Someone —not the post— delivered two bailiff’s writs to our house, addressed to the Turkish mutual-help association and the Kurdish ditto. I’m not the [whatever] mutual-help association, but that’s far from obvious for someone who doesn’t know this part of town well: they used to reside in a building that’s currently being renovated, about a hundred meters up the street. Their address was No. 11 Something Street, and ours is No. 11 Short Something Street. On top of that, our house is immediately obvious as it’s in a little square (well, triangle), and theirs, big though it is, lurks in the middle of a narrow street. Also, the fact that our house is literally on top of the clearly-marked Russian Orthodox Church could have led the delivery person to think “ah, foreigners, yes, here it is”, never thinking any further. It used to happen a lot more often, and I used to deliver mail to the right place every now and again, but I know that the [whatever] mutual-help associations aren’t using the building any more. In fact I suspect that they have ceased to exist.

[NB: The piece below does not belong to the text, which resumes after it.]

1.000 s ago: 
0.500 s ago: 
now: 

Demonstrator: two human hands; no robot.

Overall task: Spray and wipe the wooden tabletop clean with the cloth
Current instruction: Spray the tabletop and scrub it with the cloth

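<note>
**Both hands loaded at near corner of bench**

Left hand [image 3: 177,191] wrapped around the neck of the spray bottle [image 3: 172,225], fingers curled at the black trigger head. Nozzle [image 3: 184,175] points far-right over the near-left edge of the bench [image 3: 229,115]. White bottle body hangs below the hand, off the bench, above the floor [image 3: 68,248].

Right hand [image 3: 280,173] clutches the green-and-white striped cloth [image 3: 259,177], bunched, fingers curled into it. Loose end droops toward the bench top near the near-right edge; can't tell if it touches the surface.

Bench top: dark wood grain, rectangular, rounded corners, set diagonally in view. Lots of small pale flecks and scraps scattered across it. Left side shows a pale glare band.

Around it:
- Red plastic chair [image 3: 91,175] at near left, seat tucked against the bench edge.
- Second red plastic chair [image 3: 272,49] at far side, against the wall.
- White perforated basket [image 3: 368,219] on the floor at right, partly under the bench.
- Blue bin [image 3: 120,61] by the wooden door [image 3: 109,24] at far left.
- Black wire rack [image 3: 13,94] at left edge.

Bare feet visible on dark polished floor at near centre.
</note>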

I was about to return-to-sender when I noticed that “sender” had ten different addresses, printed in 5-point 30% grey type on the back of the envelope. I didn’t want to do that to an innocent postie, and I didn’t want to stick rather a lot of postage on an envelope big enough to stuff the two big heavy letters in. So I called the number, the same for all addresses— first time ever that I’ve called an 088 number. First time ever, too, that a phone queue has told me “You are next” after “One person waiting ahead of you”— I’ve always wondered whether that one person was in fact me or really the person ahead of me. After that, though, I got a veritable sampler of on-hold noises, about four minutes, until a human came on the line.
I told her what had happened and gave her my address and the address on the envelope, stressing that they were different addresses, because an actual bailiff at the door would scare me witless, even if I can prove that I’m not the Turkish and Kurdish mutual-help associations so I don’t have to pay their overdue bills. She noted it all down and said I could do whatever I wanted with the writs, so I tore them to pieces and put them in the recycling box.
Not before I’d read one, though: it was a summons to pay Chamber of Commerce dues. I rather think the Turkish and Kurdish mutual-help associations forgot to tell the Chamber of Commerce that they don’t exist any more.